* [ABOUT THIS TASK]
As soon as the line containing "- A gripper" appears, copy it and every following line word for word until the records end.

=== SOURCE RECORDS ===

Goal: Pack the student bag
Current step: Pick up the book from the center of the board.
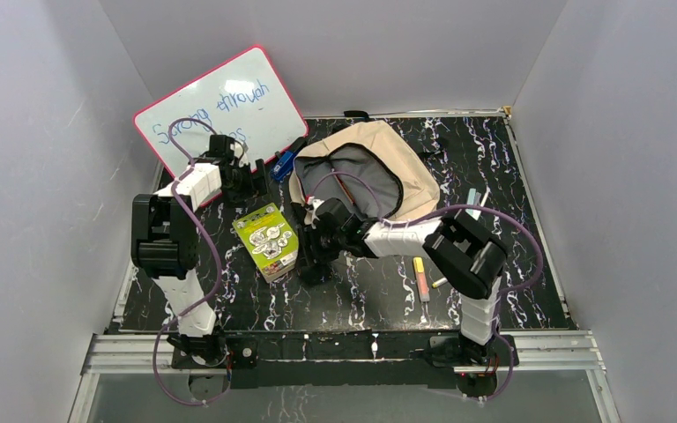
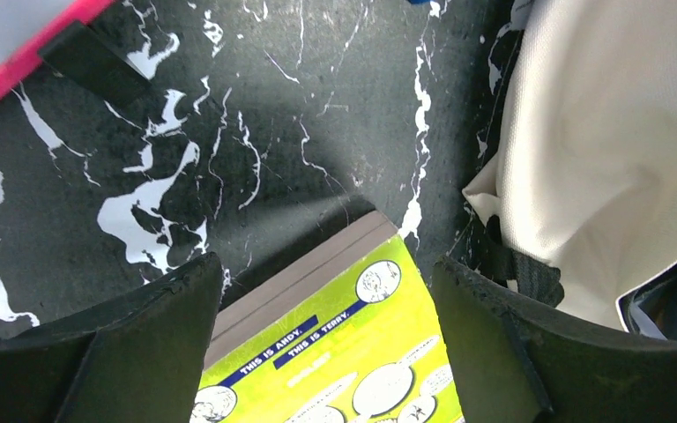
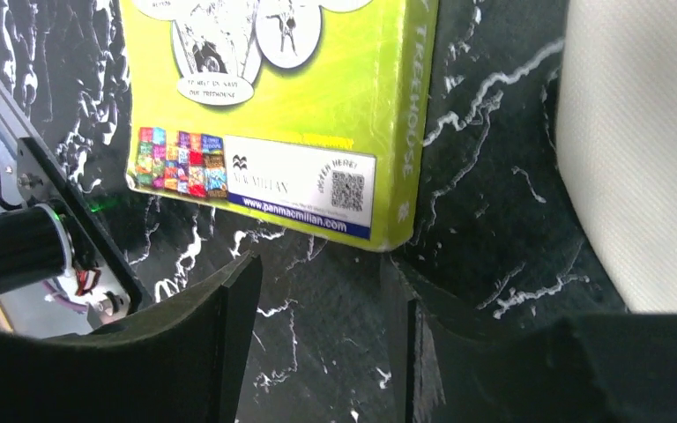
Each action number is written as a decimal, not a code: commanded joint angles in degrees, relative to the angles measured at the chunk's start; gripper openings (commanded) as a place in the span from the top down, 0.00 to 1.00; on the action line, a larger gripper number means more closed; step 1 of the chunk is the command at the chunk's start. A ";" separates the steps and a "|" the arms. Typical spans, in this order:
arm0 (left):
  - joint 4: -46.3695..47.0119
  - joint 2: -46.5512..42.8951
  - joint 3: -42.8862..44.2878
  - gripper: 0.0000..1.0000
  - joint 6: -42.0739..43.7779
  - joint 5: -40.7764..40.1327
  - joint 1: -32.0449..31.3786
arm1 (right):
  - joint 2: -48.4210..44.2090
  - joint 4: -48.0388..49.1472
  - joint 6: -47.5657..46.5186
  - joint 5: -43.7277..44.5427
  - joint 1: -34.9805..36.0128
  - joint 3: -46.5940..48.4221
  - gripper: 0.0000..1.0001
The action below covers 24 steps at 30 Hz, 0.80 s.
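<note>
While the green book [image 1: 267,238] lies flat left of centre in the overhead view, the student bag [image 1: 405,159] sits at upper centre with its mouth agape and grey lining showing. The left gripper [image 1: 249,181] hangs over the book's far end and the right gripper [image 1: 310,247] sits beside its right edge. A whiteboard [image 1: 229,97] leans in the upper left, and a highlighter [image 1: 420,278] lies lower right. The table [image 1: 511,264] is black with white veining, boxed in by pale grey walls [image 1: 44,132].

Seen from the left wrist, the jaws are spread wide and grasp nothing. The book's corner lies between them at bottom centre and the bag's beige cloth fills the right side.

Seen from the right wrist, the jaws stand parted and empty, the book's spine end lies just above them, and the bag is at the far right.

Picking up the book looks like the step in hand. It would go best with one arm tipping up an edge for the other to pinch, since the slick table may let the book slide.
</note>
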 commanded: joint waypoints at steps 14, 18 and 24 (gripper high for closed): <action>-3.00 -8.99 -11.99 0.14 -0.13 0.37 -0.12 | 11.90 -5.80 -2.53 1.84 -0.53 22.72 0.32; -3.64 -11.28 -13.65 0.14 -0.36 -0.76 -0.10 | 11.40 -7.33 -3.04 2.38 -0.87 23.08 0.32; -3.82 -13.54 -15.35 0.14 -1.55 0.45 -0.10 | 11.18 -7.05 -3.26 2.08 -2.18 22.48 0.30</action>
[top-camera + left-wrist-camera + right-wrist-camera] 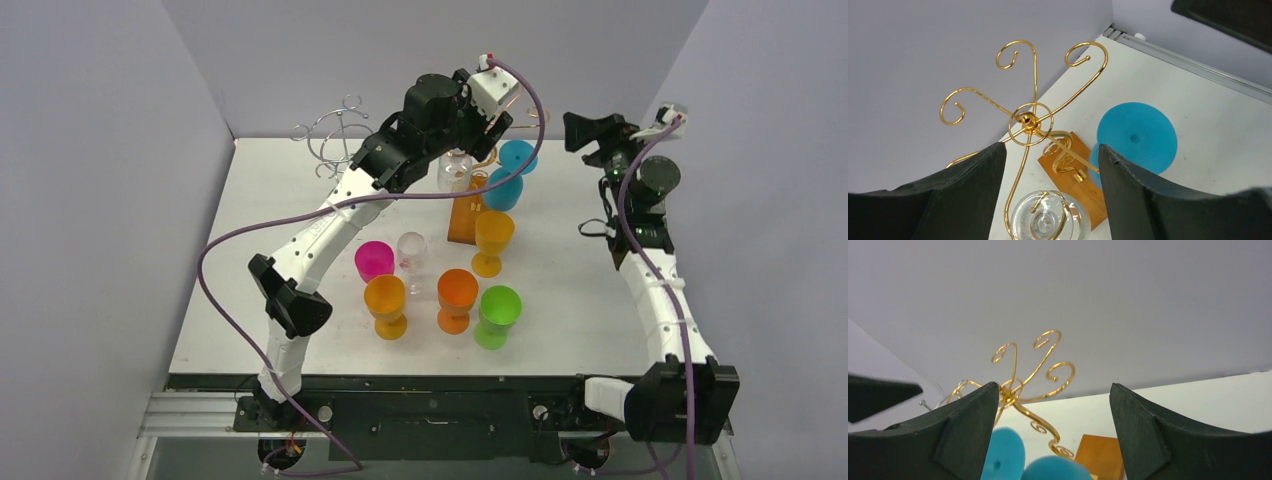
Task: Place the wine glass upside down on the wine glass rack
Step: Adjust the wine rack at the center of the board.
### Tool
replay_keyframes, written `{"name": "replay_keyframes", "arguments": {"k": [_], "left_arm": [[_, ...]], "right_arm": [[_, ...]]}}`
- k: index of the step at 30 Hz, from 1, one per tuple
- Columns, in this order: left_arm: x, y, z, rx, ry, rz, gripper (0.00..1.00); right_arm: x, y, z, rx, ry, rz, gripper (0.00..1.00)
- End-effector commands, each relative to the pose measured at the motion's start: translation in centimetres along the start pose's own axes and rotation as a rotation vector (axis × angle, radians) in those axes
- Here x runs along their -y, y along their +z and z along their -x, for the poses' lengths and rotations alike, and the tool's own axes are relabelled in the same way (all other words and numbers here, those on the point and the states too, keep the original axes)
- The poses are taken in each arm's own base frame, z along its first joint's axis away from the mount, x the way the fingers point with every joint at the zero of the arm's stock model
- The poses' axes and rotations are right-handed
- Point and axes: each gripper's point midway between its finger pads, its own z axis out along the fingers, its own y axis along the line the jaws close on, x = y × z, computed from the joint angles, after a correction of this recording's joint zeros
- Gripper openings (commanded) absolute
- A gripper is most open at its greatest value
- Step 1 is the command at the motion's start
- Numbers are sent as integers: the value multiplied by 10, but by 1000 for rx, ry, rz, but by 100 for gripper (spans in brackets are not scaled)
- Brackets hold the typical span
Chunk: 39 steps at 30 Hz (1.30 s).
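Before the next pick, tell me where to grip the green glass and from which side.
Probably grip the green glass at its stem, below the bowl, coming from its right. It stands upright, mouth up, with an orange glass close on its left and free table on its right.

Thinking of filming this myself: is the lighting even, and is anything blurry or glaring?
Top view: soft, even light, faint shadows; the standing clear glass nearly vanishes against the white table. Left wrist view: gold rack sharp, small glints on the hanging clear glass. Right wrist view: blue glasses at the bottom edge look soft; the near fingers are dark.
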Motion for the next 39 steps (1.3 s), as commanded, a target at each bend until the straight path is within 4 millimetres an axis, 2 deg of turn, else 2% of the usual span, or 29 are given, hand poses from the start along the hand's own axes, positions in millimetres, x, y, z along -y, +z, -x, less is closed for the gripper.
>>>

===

* [RESPONSE AREA]
- A gripper is most open at its greatest value
- Step 1 is the command at the motion's start
- Numbers are sent as integers: the value multiplied by 10, but by 1000 for rx, ry, rz, but by 100 for gripper (spans in brackets are not scaled)
- Brackets hold the typical span
Chunk: 39 steps at 30 Hz (1.30 s).
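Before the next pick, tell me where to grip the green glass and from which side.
Probably grip the green glass at its stem, below the bowl, coming from its right. It stands upright, mouth up, with an orange glass close on its left and free table on its right.

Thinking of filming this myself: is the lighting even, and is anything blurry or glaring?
Top view: soft, even light, faint shadows; the standing clear glass nearly vanishes against the white table. Left wrist view: gold rack sharp, small glints on the hanging clear glass. Right wrist view: blue glasses at the bottom edge look soft; the near fingers are dark.
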Motion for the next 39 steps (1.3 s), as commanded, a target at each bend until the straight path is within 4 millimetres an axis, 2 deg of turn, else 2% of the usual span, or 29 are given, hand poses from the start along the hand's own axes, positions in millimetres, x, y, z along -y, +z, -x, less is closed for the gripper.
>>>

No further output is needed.